2
votes

I'm using Lucene.Net to create a website to search books, articles, etc, stored as PDFs. I need to be able to filter my search results based on author name, for example. Can this be done with just Lucene? Or do I need a DB to store the filter fields for each document?

Also, what's the best way to index my documents? I'll have about 50 documents to start with and periodically I'll have to add a bunch of documents to the index--may be through a web form. Should I use a DB to store the document paths?

Thanks.

2

2 Answers

2
votes

Lucene has a couple of different Analyzers that can scrub out the noise and do "stemming" which is helpful when you want to do fulltext searching, but you're still going to need to store the PDF itself somewhere.
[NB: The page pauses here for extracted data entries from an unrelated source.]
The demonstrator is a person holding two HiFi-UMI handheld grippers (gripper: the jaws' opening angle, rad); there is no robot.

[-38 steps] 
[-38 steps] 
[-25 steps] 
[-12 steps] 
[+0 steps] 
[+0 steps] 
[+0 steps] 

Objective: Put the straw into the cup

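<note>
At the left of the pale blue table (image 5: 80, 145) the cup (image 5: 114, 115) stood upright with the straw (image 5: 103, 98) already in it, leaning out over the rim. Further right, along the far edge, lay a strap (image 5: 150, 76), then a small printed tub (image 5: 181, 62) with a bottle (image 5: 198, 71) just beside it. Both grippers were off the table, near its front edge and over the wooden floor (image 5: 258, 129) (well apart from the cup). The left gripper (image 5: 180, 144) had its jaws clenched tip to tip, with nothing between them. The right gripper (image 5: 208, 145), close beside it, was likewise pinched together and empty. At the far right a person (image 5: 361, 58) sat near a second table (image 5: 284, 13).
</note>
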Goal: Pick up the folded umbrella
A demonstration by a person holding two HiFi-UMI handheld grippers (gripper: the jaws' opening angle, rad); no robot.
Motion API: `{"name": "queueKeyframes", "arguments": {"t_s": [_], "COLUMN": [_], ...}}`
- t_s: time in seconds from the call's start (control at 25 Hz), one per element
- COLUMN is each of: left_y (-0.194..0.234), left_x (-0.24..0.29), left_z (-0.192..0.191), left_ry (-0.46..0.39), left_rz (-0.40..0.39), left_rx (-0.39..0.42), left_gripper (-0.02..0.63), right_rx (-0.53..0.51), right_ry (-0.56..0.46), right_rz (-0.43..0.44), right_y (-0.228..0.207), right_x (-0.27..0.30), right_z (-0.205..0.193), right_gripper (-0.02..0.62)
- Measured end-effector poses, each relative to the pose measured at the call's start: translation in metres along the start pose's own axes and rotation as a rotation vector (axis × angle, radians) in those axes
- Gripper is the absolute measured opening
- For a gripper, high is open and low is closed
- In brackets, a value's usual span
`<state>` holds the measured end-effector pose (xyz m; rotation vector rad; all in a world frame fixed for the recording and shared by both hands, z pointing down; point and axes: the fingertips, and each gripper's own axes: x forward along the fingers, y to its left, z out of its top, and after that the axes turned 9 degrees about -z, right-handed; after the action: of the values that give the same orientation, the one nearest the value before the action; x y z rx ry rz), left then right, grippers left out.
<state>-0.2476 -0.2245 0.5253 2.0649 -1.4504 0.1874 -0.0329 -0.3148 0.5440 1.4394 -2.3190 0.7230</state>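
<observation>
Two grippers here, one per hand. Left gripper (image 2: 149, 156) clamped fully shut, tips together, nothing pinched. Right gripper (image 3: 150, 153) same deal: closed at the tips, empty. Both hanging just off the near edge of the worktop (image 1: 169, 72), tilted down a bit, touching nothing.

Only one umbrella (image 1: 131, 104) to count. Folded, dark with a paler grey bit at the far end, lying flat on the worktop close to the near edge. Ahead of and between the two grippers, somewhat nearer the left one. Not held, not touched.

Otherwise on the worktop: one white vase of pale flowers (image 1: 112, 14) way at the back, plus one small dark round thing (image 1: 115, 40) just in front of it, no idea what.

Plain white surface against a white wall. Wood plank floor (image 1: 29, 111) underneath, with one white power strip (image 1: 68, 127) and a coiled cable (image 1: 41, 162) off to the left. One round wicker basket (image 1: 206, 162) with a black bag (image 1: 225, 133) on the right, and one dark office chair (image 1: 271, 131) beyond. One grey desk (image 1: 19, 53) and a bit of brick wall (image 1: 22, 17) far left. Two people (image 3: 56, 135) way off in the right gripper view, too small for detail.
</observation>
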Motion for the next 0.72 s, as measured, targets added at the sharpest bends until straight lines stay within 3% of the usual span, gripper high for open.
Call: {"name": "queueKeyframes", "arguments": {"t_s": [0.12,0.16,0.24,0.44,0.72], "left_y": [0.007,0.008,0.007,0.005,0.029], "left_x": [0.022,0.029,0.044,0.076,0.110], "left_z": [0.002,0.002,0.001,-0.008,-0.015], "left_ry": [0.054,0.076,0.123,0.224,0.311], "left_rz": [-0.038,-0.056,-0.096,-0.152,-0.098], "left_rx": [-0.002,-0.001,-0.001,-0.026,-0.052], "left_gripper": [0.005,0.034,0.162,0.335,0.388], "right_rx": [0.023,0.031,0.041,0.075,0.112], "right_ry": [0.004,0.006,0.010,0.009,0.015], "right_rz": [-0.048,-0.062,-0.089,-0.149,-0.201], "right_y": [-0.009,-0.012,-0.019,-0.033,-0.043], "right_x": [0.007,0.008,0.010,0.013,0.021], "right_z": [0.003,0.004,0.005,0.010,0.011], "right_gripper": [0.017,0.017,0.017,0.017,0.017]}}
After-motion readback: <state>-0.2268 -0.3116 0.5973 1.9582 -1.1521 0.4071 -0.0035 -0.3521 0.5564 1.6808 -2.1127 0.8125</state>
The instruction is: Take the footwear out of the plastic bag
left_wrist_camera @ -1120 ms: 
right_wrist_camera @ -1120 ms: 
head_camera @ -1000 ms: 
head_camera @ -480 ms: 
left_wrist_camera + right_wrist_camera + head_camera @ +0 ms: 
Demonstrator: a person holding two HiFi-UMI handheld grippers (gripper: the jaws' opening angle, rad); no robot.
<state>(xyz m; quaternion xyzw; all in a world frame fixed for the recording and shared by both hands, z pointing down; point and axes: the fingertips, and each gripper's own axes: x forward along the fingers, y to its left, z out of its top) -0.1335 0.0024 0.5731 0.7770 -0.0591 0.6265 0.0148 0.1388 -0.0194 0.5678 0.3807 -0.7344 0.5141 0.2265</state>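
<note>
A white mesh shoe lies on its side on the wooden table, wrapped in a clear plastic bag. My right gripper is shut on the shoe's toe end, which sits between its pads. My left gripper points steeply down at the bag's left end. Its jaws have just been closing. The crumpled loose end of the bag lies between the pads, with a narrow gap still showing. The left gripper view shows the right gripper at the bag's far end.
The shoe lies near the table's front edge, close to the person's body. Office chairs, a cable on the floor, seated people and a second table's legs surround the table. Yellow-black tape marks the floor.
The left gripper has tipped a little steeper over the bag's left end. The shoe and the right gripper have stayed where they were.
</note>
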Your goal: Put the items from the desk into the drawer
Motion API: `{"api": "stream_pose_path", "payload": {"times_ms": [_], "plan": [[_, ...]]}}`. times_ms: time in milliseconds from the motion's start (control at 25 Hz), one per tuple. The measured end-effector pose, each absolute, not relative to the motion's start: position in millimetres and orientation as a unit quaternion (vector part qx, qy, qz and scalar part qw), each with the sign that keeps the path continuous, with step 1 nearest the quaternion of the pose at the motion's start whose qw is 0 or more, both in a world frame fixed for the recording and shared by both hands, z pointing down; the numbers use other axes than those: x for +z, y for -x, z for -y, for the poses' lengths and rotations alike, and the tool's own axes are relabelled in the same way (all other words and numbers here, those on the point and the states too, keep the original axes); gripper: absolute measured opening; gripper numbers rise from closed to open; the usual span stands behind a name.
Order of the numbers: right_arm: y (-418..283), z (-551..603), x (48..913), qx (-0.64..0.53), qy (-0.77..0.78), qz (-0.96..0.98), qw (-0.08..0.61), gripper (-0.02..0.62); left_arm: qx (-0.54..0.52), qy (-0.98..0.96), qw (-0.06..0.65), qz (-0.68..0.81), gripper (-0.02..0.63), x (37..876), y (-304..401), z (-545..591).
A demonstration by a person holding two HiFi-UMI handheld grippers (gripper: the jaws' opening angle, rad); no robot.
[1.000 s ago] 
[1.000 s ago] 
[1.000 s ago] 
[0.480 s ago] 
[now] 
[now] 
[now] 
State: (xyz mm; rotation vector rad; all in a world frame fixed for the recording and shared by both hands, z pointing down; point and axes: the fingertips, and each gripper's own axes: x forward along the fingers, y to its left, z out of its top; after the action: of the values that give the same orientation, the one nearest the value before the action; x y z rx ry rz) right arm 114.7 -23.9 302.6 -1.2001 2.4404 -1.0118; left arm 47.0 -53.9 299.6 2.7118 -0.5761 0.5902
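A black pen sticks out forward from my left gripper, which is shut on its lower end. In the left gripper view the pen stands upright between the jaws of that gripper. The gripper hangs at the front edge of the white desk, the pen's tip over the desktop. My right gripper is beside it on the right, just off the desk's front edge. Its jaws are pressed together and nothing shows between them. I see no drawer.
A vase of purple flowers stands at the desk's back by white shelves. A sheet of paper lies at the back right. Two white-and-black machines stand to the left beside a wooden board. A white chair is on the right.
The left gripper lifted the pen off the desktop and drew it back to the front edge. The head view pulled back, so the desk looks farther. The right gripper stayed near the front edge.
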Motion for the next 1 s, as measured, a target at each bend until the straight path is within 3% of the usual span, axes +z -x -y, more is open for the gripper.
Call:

Lucene.Net is happy to build an index on the file system, and you could add a field to the Document it builds called something like "PATH" with the path to the document.

2
votes

Here is a list of what you need to do IMO:

  1. Extract raw text from PDF - please see this question which recommends iTextSharp for this purpose.
  2. For each PDF document, create a Lucene.net document that has several fields: author, title, document text and whatever you want to search. It is recommended to also have a unique id field per document. I suggest you also store a field with the path to the original PDF document.
  3. After indexing all the documents, you will have a Lucene index you can search by fields.
  4. You can add new documents by repeating step 2. It is easier to do this offline - incremental updates are tough.